Une grille vient de tomber entre mon regard et le monde. Ça fait mal, très mal. Pas à mes os, ni à mes muscles, je ne sais même pas si j'en ai. Il faudra d'ailleurs que je m'en préoccupe. Une prostituée ou un médecin pourraient me dire si j'ai une chair et si elle fonctionne normalement. Cette grille fait mal au rêve dans lequel je m'invente. Je suis derrière des barreaux alors que je me croyais libre et sans attache. Certes ce n'est que la grille d'un magasin. Vers sept heures, le libraire, qui n'avait plus de clients, a rangé le livre qu'il feuilletait, puis fermé boutique sans prendre garde à ma présence. Je n'avais pas vu passer le temps, cette notion que personne n'explique de façon claire et qui, pour le moins, m'est indifférente.
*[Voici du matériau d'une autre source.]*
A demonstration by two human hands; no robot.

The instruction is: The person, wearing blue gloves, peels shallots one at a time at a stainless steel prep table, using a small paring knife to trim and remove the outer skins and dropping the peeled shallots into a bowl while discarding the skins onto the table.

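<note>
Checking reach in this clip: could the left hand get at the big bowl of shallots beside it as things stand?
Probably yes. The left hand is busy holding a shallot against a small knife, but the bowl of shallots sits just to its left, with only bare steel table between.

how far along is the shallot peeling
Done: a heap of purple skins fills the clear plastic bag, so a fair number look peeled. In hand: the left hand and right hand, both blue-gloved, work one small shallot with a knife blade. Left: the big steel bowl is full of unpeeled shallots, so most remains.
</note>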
Je pourrais appeler, mais qui m'entendrait ? Aucun téléphone, portable ou filaire, ne me permettrait de réclamer du secours car je n'ai pas de voix. Je suis un pur esprit.

La nuit passera vite si, grâce à la littérature, j'arrive à oublier de me plaindre. Que m'importe d'être seul ? Je ne suis pas enfermé dans une boucherie dont j'aurais mal supporté la propreté factice. Ici, au moins, je peux, au petit bonheur des livres, apprivoiser le monde, découvrir une autre réalité que la mienne, soulever discrètement le voile de l'absolu. Vais-je m'attaquer à Molière, Voltaire, Hugo ou Eric-Emmanuel Schmitt ? Dévorer un dictionnaire ? Commencer par un livre sur la musique celtique ? Une bande dessinée pour adulte ? Une chose est sûre, je ne toucherai pas à la philosophie.

J'ai trouvé: Jacques Prévert. Paroles. J'aurais dû le lire depuis longtemps.

Peindre d'abord une cage
avec une porte ouverte
peindre ensuite
quelque chose de joli
quelque chose de simple
quelque chose de beau
quelque chose d'utile
pour l'oiseau
placer ensuite la toile contre un arbre
dans un jardin
dans un bois
ou dans une forêt
se cacher derrière l'arbre
sans rien dire
sans bouger...

J'aime les oiseaux. Si ça avait été possible je les aurais inventés. Mais pourquoi une cage ? Un oiseau a droit à la plénitude de son vol.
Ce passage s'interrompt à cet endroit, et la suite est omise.